**WHAT YOU HAVE TO DO**
Your answer should be the exact lines of the data below from the one containing "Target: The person" through the one containing "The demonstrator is"; please include nothing else.

**EXERCISE INPUT**
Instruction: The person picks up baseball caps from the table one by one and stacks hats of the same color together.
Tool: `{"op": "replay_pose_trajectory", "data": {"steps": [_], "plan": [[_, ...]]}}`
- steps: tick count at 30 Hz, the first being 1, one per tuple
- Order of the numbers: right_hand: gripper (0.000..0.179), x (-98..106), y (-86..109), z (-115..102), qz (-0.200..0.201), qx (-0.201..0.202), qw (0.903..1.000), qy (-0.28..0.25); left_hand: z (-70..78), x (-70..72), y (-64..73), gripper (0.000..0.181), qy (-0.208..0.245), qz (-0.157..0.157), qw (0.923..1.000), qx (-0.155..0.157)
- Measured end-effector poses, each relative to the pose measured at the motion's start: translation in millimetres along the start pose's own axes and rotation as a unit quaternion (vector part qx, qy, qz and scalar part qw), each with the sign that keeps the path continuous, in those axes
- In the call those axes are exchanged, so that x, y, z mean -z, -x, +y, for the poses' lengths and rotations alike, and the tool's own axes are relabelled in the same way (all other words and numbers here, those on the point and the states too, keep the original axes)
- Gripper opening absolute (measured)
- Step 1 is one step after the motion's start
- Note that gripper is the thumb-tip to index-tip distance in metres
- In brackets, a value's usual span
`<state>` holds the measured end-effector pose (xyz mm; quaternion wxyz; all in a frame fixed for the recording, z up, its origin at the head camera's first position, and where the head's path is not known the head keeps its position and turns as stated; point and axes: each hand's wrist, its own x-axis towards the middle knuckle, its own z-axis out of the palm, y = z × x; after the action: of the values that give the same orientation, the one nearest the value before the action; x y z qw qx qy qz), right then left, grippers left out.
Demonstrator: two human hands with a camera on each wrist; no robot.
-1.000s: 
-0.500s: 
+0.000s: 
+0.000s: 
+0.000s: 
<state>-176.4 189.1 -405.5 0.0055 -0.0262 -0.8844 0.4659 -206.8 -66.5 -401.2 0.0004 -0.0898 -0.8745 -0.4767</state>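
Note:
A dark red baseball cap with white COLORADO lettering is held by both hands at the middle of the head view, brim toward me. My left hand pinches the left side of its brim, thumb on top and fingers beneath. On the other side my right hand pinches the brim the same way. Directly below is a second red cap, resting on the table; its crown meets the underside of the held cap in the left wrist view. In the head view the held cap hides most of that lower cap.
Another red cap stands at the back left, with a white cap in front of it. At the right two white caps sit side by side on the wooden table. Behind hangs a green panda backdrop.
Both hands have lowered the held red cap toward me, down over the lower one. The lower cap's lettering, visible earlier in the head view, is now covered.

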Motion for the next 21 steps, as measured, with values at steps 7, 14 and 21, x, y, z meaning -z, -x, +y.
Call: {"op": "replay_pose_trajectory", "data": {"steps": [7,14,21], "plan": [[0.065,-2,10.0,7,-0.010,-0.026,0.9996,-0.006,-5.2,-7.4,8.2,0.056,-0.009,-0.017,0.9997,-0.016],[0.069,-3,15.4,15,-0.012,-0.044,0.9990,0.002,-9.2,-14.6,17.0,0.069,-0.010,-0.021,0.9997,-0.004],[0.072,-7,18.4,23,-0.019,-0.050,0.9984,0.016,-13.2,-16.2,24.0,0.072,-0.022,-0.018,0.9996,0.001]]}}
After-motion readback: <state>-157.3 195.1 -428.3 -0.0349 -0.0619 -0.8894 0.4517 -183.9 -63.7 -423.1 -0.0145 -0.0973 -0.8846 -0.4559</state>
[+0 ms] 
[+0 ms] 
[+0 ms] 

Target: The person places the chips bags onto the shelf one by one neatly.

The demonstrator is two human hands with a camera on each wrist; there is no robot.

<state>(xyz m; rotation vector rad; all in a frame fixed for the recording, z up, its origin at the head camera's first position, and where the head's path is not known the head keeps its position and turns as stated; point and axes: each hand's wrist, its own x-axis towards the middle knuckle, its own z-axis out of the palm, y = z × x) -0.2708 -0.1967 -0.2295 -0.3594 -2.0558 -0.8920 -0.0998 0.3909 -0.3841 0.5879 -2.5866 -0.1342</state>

**WRITTEN SOLUTION**
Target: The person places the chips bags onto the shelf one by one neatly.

The demonstrator is two human hands with a camera on each wrist; there is no robot.

That completes the answer.